Vito didn’t even bother turning over to look at me while I asked and that did something to me. Did he have enough trust that I wouldn’t hurt him? Or did he not care if I jammed a knife into his back?
“I don’t know,” I said to answer the first question. “But I wouldn’t hurt you. I can’t!” I sniffled and wiped my hand across my cheeks. “Not anymore.”
“Did you care about Sergei?”
My heart raced. “I love him.”
“No, you don’t,” he said as he rolled over and propped himself up on his elbows. “He brainwashed you into thinking that you loved him, but think about it. Do you really, Romare? Does he make you feel safe and happy? When he’s around, are you a better version of yourself?” He sat up completely and touched my cheek. “Because that’s how I feel when I’m with you.”
I grabbed onto Vito as the tears spilled. All of the bad flooded back when he asked those simple questions and I knew that he was right. Being pushed around, abused, hurt? None of that was love. What I had for Sergei? It was a hell of a lot closer to fear. No, I was terrified of him. Faking love had been my only way out.

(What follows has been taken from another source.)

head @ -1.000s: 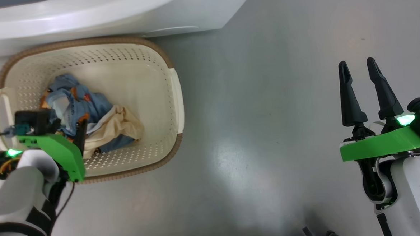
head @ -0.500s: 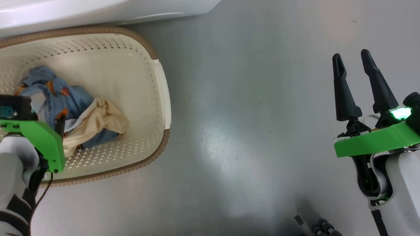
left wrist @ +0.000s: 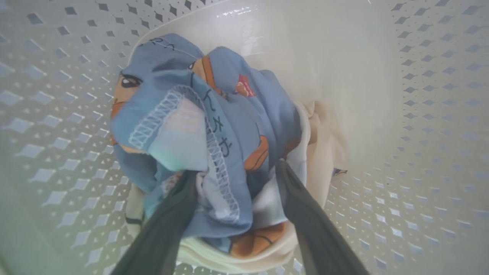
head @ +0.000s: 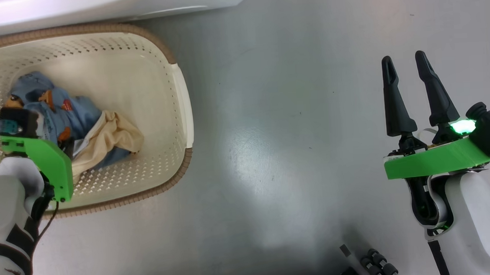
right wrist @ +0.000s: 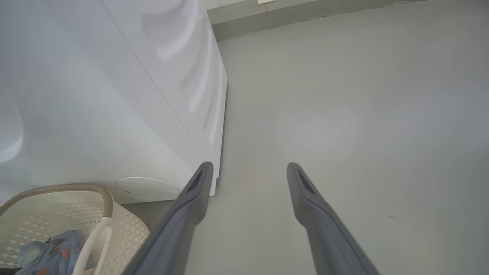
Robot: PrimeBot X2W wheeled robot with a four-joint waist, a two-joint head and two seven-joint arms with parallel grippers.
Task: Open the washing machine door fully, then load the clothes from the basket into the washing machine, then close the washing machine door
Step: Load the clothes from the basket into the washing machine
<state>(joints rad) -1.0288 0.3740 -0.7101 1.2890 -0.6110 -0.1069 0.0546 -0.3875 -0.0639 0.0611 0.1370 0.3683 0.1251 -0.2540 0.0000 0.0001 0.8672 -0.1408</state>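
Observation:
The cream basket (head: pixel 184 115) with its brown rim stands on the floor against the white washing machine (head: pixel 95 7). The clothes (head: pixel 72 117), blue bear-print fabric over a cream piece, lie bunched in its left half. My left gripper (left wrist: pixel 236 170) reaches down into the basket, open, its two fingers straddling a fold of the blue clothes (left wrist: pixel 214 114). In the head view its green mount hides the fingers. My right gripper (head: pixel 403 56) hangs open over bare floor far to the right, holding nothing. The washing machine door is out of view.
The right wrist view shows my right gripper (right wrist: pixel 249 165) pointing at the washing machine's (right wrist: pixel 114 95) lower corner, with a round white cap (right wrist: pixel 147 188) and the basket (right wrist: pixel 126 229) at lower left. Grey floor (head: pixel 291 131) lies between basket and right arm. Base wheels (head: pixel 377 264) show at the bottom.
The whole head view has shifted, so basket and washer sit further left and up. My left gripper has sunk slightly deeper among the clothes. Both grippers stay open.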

When did I start to think that it was real?
“I’m so confused,” I cried as I hiccuped and wiped my face roughly.
“Shhh, it’s okay,” Vito said as he pulled me into his lap. “No one expects you to be perfect. And I would never expect you to be okay after everything you’ve gone through. It’s clearly not the first time he’s made you kill, is it?”
I shook my head. “No,” I whispered. “And once I started…”
“It’s been hard to stop. Not that you’ve had a choice,” he sighed. “I know men like Sergei. They manipulate and toy with people who are weaker than them for fun.” He tilted my head up. “He took you at such a young age, I’m not surprised that he left you reeling with all the bullshit he pumped into your ears.”
My stomach twisted. I didn’t want to remember those early days. Being locked inside of rooms with no windows, the scraps of food that were tossed to me, the endless beatings. All of it compiled until I had no choice but to give in and be Sergei’s good little toy.
I didn’t want to be that anymore.
“I’m sorry,” I choked out. “I don’t want to go back to him. I can’t, Vito!”
“Shhh,” he whispered and wrapped his arms around me. “I know. And you’re not going anywhere. I will never get rid of you. I love you too much.”
My heart pounded in my chest. He loved me? I felt like no one had loved me since I was a child. But when I closed my eyes and thought of Vito, all I could see was someone who cared about me. He went out of his way to make me happy, he was always worried about me, and he protected me from the world.
Vito Bianchi was where I was supposed to be. I might be a crazy, messed-up person, but he didn’t even seem to care. And I adored him for it.
“I think I love you too,” I whispered, my breath a shudder as I clung to him.
“We’ll have time to figure it out,” he said. “Besides, I was never going to let you get away from me anyway. You’re mine, Romare.”
Heat coursed through my body and I smiled softly. I was his. Those words sparked joy throughout my body and I cried all over again from happiness. I’d just known that the minute I confessed to him about this he would throw me aside and want nothing more to do with me.
But Vito kept me locked in his arms, his nose buried into my hair as he breathed in the scent of my shampoo like he always did. He must not have realized I knew what he was doing, but I caught him all the time.
My heart raced and I thanked everything that I would get to keep Vito. But where did that leave me with Sergei? I swept the thought away. I only wanted to focus on the good right now.
“Can we go swimming now?” I asked.
Vito scooped me up into his arms and bounced me up into the air to adjust me. I shrieked and he kissed me hard. When he pulled back, the smile on his lips made me get all warm inside. I knew I’d made the right choice.
“Swimming first and then we eat,” he grunted.
Vito ran toward the water with me in his arms. As soon as we were far enough out, he tossed me into the water and I plunged beneath the waves. I swam back up to the surface and glared at him.
“That was mean!”
“You loved it,” he teased. “Come on, you want revenge? Come catch me.”
Vito dove into the water and took off. I stared at him, my mouth falling open at how fast he was.
“That’s not fair! You’re like a million times bigger than me,” I huffed. “But I’ll still get you!”
I chased after my Daddy until he let me catch him. When he came after me, I knew he let me get away. But I didn’t care. The words he said lingered in my head.
I love you.
Three little words and I was ready to paint the world red for him.